Even before this current pandemic caused all the feelings that bring the worst kind of fear and uncertainty, the modern world was already an extremely stressful place to live in. This is in large part due to chronic worry over whether we are in control, making the right choice, out of the countless choices in front of us, based on the infinite amount of information available to us, any second of the day. Though stress already lurked everywhere, it has been accelerated by our current unprecedented situation, invading our physical, mental, emotional, political, financial, work, family, community, recreational and independent lives (if I missed a category, it's lurking there too). It is a true challenge to humanity and a test to how we, as a society in a very complex world, will respond to a modern crisis unlike anything most of us have ever seen.
Like the group in the woods, we are lost--very lost. We want to make the right choice, but we don't exactly know what that looks like right now; Mike only brought half the map for crying out loud. The information out there is somehow both overwhelmingly too much and not enough. We don't feel in control because we don't have answers; some might act like they do, but they don't. We don't want to simply follow the herd, but we don't want to be left behind if the herd is right. Everyone has different ideas about what might be the best route, but is also scared of what lurks around the corner of whatever trail we choose. The forrest appears to be closing in on us, and whatever path we set out on seems long. We also have to deal with Jarred. And Carol.
But stress can be a good thing when we are able to recognize and understand what it is and why it is here. Stress genetically originates from all of us, as homo sapiens, in our neverending fight to survive.
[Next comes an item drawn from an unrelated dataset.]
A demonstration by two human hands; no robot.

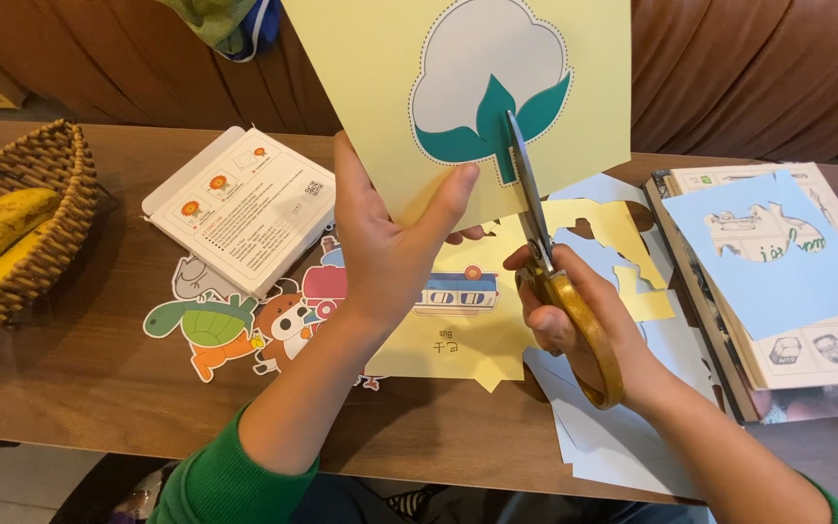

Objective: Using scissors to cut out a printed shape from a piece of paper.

In a simple sense, stress means that we all care. When something unknown threatens our existence, it means we all care a lot. And for most of us, in the end it means we care about coming together to do what we believe is right. This is because we are smart enough to know that we stand a much better chance of surviving if we are together than if we set out alone into the dark unknown (i.e. you are wrong John, you are wrong).
This, of course, is a gift. Though it doesn't always feel that way--currently, it can feel downright terrifying--it is the reason we not only survive, but survive at the top. It is also a great comfort to know that while you are worrying, so am I, and so are all of us, genetically bound to stress out together, for the benefit of each other, when faced with something important. Awareness of this simple fact in and of itself brings some positivity and relief. Know that you are not alone--we are all worrying for community, for our family, and for each other so that we find the right path for all of us, even if we don't quite know what path that is yet.
Rebecca folded the map back up and gave it to Mike. "Well, these woods are too dangerous. We can't just sit around.. We have to pick a direction and keep moving. It will be alright, but we have to stay together."
Practice pointer to try in real life: Don't keep it all pent up inside.Share how you feel with your loved ones and let them share how they feel with you. The more thoughtful conversations you have, the more you will realize the bond we all share as humans. It's not only ok to worry, it's something we are all doing as a natural consequence of how our brains are wired. Taking it one step further, have these conversations with your parents, grandparents, or other older, more experienced people that have seen more than you have. You will learn about similar crisises that they have had to face before you were born or before you could remember. You will learn that though they also worried, society eventually picked a path and got out of it.